Lausige Zeiten auf Schloss Heidecksburg

Im thüringischen Rudolstadt hat ein Wissenschaftler rund 20 000 Parasiten der Ordnung Phthiraptera gesammelt

  • Andreas Hummel, Rudolstadt
  • Lesedauer: 4 Min.
Besucher in Naturkundemuseen interessieren sich meist für bunte Schmetterlinge, ausgestopfte Vögel oder Dino-Knochen. Doch es gibt dort auch kuriose Sammlungen - etwa im thüringischen Rudolstadt.

Wenn Eberhard Mey von Reisen heimkommt, hat er oft Tierchen im Gepäck, die bei anderen Menschen schon beim Gedanken daran Juckreiz auslösen. In einem Schrank hat sie der Kustos des Naturhistorischen Museums Rudolstadt in Thüringen akribisch auf Sperrholz-Platten sortiert: Läuse - bei Tieren auch Feder- oder Haarlinge genannt. Während sich ein Heer von Naturforschern mit farbenprächtigen Schmetterlingen, Käfern oder der Welt der Vögel befasst, hält sich das Interesse für die nur wenige Millimeter großen Parasiten in Grenzen. Doch für Mey sind sie zum Lebensthema geworden.

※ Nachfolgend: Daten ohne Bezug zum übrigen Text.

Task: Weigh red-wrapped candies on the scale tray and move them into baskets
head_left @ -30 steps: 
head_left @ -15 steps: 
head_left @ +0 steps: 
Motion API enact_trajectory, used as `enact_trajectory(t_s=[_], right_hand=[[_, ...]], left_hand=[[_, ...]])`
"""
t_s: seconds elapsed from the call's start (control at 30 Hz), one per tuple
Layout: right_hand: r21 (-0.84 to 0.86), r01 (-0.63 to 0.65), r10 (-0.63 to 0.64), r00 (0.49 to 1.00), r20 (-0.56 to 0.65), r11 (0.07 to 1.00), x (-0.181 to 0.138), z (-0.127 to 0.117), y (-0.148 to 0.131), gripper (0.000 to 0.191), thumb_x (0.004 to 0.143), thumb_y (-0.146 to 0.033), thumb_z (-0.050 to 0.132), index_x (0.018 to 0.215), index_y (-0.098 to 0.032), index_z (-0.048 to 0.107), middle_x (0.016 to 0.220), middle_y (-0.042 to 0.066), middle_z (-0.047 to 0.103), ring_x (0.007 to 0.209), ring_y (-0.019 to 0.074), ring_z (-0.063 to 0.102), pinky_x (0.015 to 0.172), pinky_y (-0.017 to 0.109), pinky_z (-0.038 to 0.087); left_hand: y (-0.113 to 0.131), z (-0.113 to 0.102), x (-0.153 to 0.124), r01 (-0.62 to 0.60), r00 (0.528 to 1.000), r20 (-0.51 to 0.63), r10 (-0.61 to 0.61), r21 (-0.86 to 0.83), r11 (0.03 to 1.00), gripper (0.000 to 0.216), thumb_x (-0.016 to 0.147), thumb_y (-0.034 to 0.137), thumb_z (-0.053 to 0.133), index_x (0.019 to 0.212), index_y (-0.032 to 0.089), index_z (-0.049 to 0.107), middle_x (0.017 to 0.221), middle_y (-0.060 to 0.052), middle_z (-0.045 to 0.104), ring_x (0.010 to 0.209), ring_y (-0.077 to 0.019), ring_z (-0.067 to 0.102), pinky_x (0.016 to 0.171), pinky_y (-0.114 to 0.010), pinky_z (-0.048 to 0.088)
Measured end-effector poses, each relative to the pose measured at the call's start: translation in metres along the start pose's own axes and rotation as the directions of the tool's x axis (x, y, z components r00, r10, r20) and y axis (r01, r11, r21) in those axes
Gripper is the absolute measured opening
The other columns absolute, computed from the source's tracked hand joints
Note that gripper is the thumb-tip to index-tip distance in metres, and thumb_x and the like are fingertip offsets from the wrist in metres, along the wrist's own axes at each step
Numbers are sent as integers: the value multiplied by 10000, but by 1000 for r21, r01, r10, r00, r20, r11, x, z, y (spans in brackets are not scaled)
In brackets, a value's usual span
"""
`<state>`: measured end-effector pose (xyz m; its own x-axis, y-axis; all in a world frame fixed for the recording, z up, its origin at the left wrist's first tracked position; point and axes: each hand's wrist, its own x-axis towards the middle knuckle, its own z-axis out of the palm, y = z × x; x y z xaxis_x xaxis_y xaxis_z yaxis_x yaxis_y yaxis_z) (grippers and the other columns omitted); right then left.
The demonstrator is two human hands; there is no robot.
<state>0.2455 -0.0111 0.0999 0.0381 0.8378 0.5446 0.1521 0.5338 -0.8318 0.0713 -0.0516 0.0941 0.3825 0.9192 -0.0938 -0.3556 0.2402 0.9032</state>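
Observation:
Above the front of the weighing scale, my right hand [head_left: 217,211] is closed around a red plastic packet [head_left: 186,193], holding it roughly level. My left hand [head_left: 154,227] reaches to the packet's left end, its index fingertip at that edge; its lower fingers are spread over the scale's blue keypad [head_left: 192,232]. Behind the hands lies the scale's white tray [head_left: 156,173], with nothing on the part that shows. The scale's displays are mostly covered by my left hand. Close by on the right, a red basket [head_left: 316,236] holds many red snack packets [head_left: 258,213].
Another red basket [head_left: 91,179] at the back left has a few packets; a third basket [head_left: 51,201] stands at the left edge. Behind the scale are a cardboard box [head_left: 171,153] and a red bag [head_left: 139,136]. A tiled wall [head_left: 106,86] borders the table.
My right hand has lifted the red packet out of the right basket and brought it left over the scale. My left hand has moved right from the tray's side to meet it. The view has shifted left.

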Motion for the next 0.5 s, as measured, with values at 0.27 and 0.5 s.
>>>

»Die Präparate sind nicht besonders attraktiv«, räumt der 64-Jährige mit grau-weißem Vollbart entschuldigend ein. Auf dem Glasträger werden sie Kanada-Balsam eingeleg, mit bloßem Auge ist oft nur ein Punkt zu erkennen. Erst unter Lupe und Mikroskop offenbart sich ihre Gestalt.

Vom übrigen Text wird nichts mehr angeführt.